WHAT TO WORK ON: I'd like the entire listing output verbatim, apart from the pictures.

Segment Open

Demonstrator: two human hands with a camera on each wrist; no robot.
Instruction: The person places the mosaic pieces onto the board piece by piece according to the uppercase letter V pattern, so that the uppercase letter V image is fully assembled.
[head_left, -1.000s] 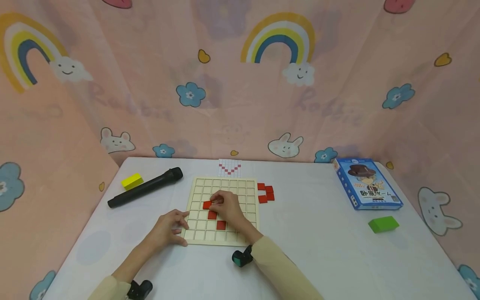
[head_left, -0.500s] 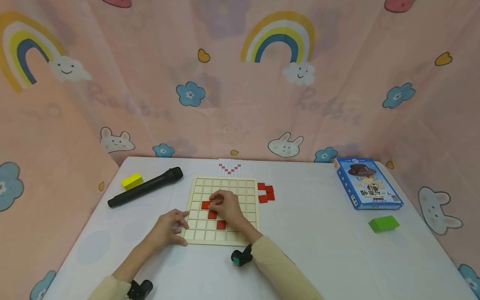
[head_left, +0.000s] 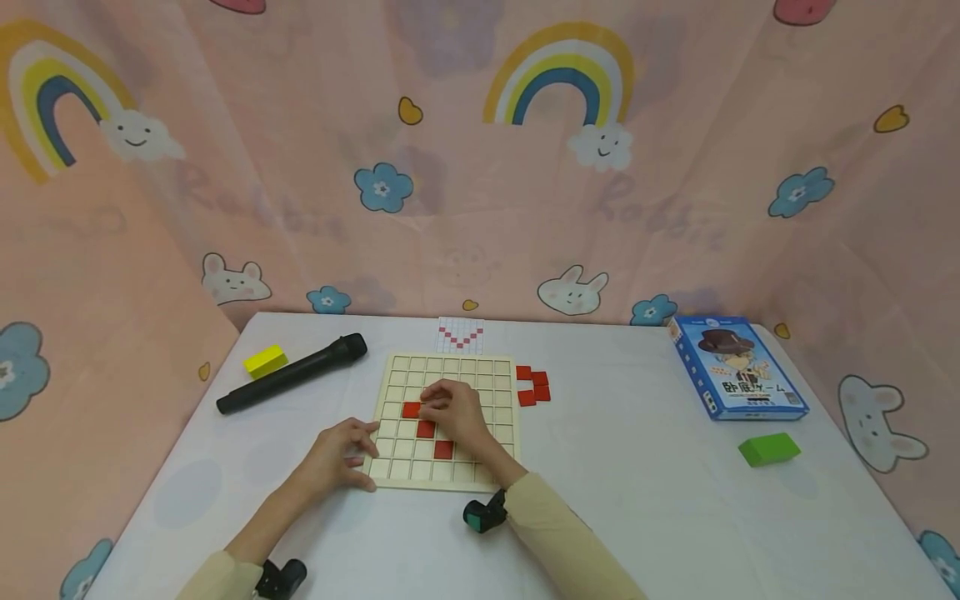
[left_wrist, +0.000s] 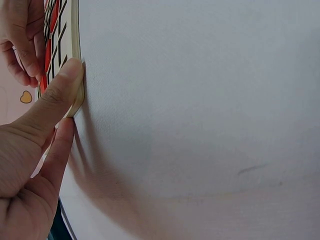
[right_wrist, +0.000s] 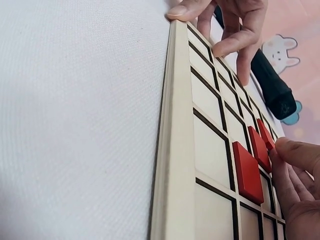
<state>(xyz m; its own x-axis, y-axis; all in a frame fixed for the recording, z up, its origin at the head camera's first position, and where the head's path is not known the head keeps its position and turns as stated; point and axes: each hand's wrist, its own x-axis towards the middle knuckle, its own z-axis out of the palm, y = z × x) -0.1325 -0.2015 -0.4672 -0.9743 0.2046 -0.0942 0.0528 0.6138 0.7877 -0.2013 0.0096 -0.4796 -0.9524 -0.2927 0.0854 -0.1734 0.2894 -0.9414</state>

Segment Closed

SOLUTION:
Demonstrator: two human hands with a camera on each wrist; no robot.
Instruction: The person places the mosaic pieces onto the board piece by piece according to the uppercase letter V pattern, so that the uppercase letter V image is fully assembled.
[head_left, -1.000s] 
[head_left, -0.500s] 
[head_left, +0.000s] 
[left_wrist, +0.000s] 
[right_wrist, +0.000s] 
<state>(xyz m; its own x-axis, y-axis; all in a frame fixed for the recording, z up, its origin at the head camera's first position, and where the head's path is not known the head keeps its position and turns as stated; point and axes: each hand's wrist, its own x-axis towards the middle knuckle, its own z-axis out of the palm, y = z × x) -0.1325 -0.2015 -0.4672 -0.9743 0.2046 -0.0942 0.0528 0.6138 0.7877 -0.2013 0.0096 -0.4796 -0.9524 -0.2927 0.0854 -0.1734 0.2894 -0.9414</state>

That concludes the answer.